Introduction to the Characters

At Imber Court, an old country house in Gloucestershire, there lives a lay religious community. It is lead by Michael, a closeted homosexual. Other members include James, his second-in-command, Nick, a man who once was dangerously close to Michael, and Catherine, Nick’s twin sister and an aspiring nun. The guests include Toby, a young man looking for a spiritual retreat before he starts at university, and a married couple, Dora and Paul. Paul is older, rich, and intellectual, while Dora is younger, cheerful, and trapped in a horrible marriage that she keeps running away from, unsuccessfully. Between all these people plays out a tragic drama, as past and present collide in the vulnerable space of Imber, which at first glance appears to offer a kind of isolated utopia, and yet in reality finds the world left behind much closer than at first anyone had assumed.

Shaky Foundations

Murdoch is good at showing the subtle ways that utopia fails to escape the old world.

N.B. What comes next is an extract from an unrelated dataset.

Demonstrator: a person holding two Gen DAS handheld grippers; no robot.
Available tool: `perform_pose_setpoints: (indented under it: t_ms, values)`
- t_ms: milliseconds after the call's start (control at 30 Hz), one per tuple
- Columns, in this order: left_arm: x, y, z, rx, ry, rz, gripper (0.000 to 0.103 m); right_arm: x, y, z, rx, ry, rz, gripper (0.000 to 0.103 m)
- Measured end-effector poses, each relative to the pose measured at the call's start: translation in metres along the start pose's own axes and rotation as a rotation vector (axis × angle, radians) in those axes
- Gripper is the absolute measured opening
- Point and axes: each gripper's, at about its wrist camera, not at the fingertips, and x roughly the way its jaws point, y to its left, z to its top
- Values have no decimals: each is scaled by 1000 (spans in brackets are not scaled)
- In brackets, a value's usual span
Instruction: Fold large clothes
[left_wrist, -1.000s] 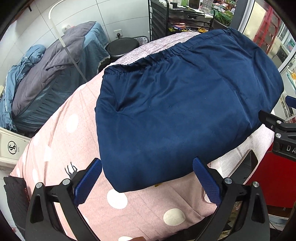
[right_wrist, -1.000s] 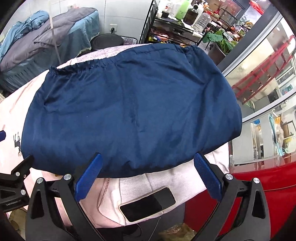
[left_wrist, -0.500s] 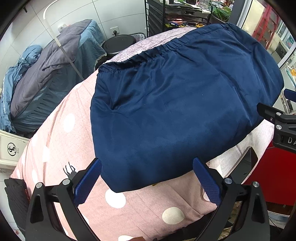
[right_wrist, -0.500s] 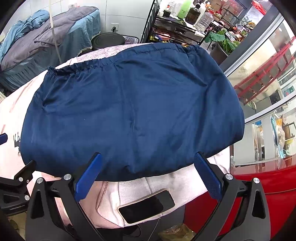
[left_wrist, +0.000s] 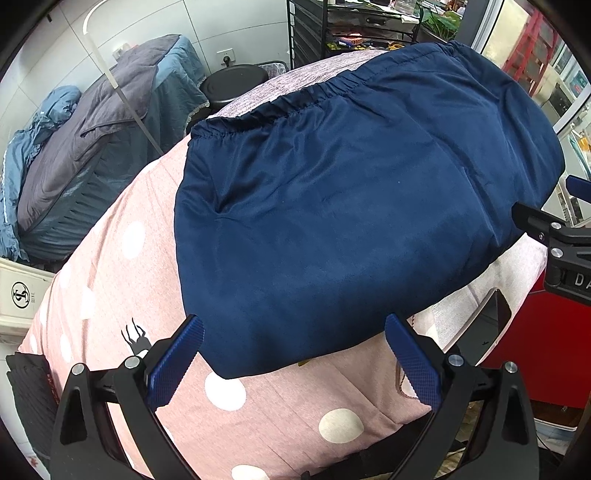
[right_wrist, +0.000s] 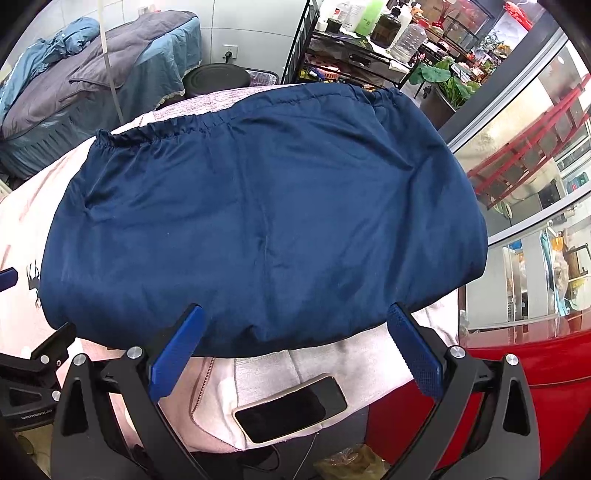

On the very first page of The Bell we are told that Dora comes from a “lower middle-class London family”, making us aware, unconsciously, that nobody is without background, even here. James and Michael, the leaders of the lay community, get on well not just because of their characters, but because both of them have “a certain clannish affinity” stemming from a shared upper middle-class background. Indeed, the utopia, where everyone lives in a rundown great country house and grows vegetables all day is only possible because someone owns that country house – Michael. Even as the community tries to emphasise equality – everyone addresses each other by their first names, for example – it is founded thanks to privilege, and within it a certain hierarchy still sees the well-bred and intelligent at the top.

Technology and Squirrels

Just as class undermines the community, so too do the differing conceptions of it that its members have. Michael thinks back to conversations with the Abbesshe had had before The Bell begins. She describes the people, “disturbed and hunted by God”, who can “neither live in the world nor out of it”. These people, who are looking for a way to make their “spiritual life most constantly grow and flourish”, are disappointed by the growing bureaucratised, technological world that was becoming ever more dominant in the years after the Second World War. They head to the lay community as an act of flight. It’s not clear what they want, so much as what they don’t want. For example, many of them see farming in much the same way as does Wendell Berry, aiming to use only horses and the simplest tools to provide for their own sustenance.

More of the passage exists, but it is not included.